Rachel Smalley: Bootcamp for serious young offenders will work - it has to

Author
Rachel Smalley,
Publish Date
Mon, 14 Aug 2017, 7:10AM
Prime Minister Bill English announces the National Party Youth Justice policy on August 13, 2017 in Auckland, New Zealand. Getty Images.
Prime Minister Bill English announces the National Party Youth Justice policy on August 13, 2017 in Auckland, New Zealand. Getty Images.

Rachel Smalley: Bootcamp for serious young offenders will work - it has to

Author
Rachel Smalley,
Publish Date
Mon, 14 Aug 2017, 7:10AM

National's plans to target serious young offenders - Justice Minister Amy Adams wants to boot-camp them, and fine parents who let their wayward teens roam the streets at night.
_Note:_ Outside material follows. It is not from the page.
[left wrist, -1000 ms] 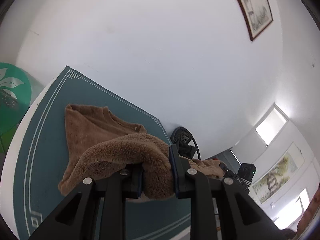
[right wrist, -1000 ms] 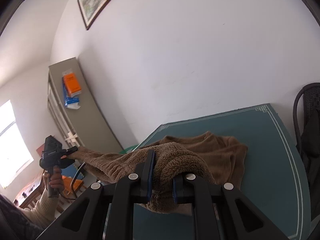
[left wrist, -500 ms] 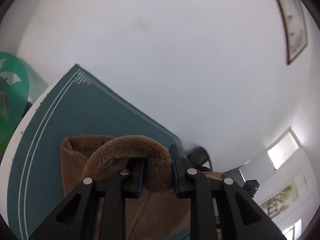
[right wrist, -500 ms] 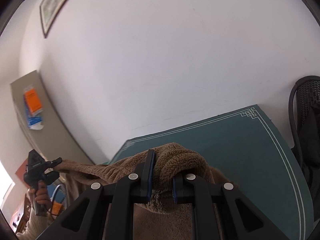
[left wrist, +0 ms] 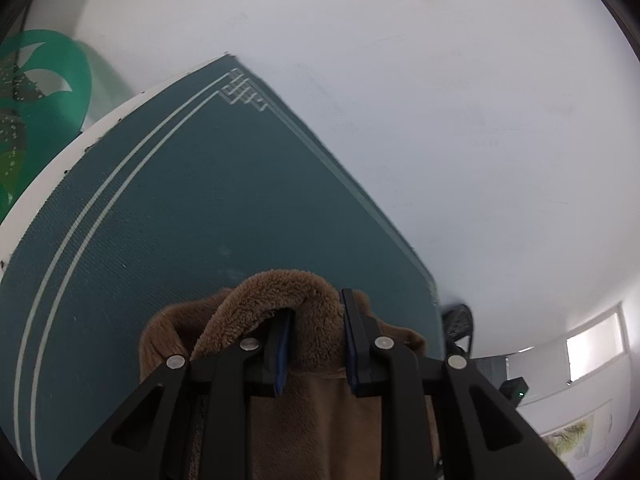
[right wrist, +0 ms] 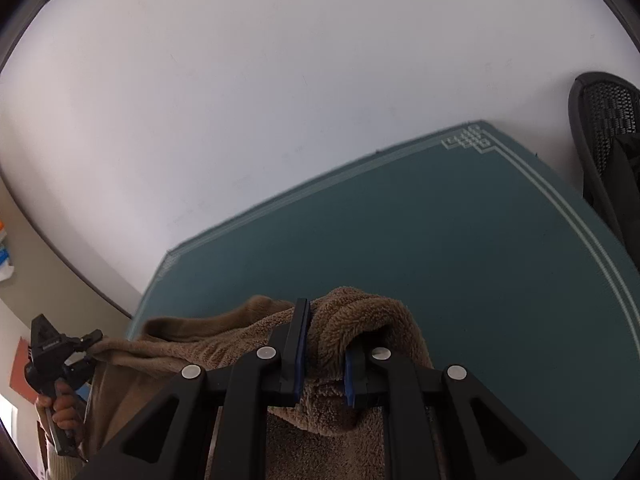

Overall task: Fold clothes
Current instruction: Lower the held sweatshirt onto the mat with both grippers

In terms of the boot-camps, Adams wants to target 150 of our most violent, recidivist offenders.

We’re talking about teens who’ve committed serious crimes here. Crimes at the top-end of the scale. The kids who've already inflicted significant damage to society in one way or another, and they're on a fast-track towards a life of serious crime and probably a life sentence too. They're time-bombs. Kids starved of nurturing and love. They've been dragged up and as they enter their teens they've got no concept of empathy of compassion, or anything really.

These are the kids Amy Adams is talking about. These are the kids who she doesn't want to be eligible for early release and she wants them boot-camped for a year in Waiouru.

What would a boot camp give them? A lot. It would give them everything they haven't had in the past. Structure. Boundaries. Discipline. A sense of purpose. Fitness. Good food. Direction. And most of all, daily accountability. You've got to get up. You've got to make your bed. You've got to get your hair cut. Shine your boots. You're part of a team. You've got a job to do. Cooking, cleaning, you name it. Suddenly you've got a sense of purpose.

Some years ago, when I was 18, I did Outward Bound for a month. I'd never been away from home and suddenly I was in the Marlborough Sounds being physically and mentally pushed beyond anything I'd ever done before. Sleeping rough in the hills in driving rain, woken at 2 o'clock in the morning, put on a boat, and thrown overboard into the sea. I was given 30 seconds of spotlight, and then I had to try and swim my way to the island with a backpack. And that was me for three days on my own.

And on that course with me were a cross-section of kids. I was there because I'd been sponsored by rotary. But I was with a bunch of kids who had been in trouble with the law already. And through the course of the month you saw them change. We all did. But they shone under the structure and discipline and camaraderie of Outward Bound. And Outward Bound isn't what I would call a boot-camp, but it's not far off.

Will a boot-camp work? It has to. And it has to be better than the alternative. Turning these kids out on the streets once they've done their time.

Adams also wants to fine parents $200 if they let their kids under the age of 14 roam the streets unsupervised in the wee hours. So that's between midnight and 5am. And it will also be recorded on a parent’s criminal record. I'm not sure that will work. In fact, I don't think it will.

I get what the government's trying to do here. They're trying to make parents more accountable. But if you're letting your kids roam the streets at that hour then $200 won't make any difference. You're already a lost cause as a parent. And issuing $200 fines will only put kids at risk of violence from their parents. You have to remember too that some kids are on the streets because it's safer then being at home. I think there's a better way then going down the $200 fine route.

But boot-camping our more serious young offenders for the final year of their sentence? Absolutely. I can't see any downside to pushing these kids behind their physical and mental boundaries, giving them a sense of purpose and giving them - probably for the first time in their lives - a sense of structure.

That to me, is a win for not just these broken kids but for society too.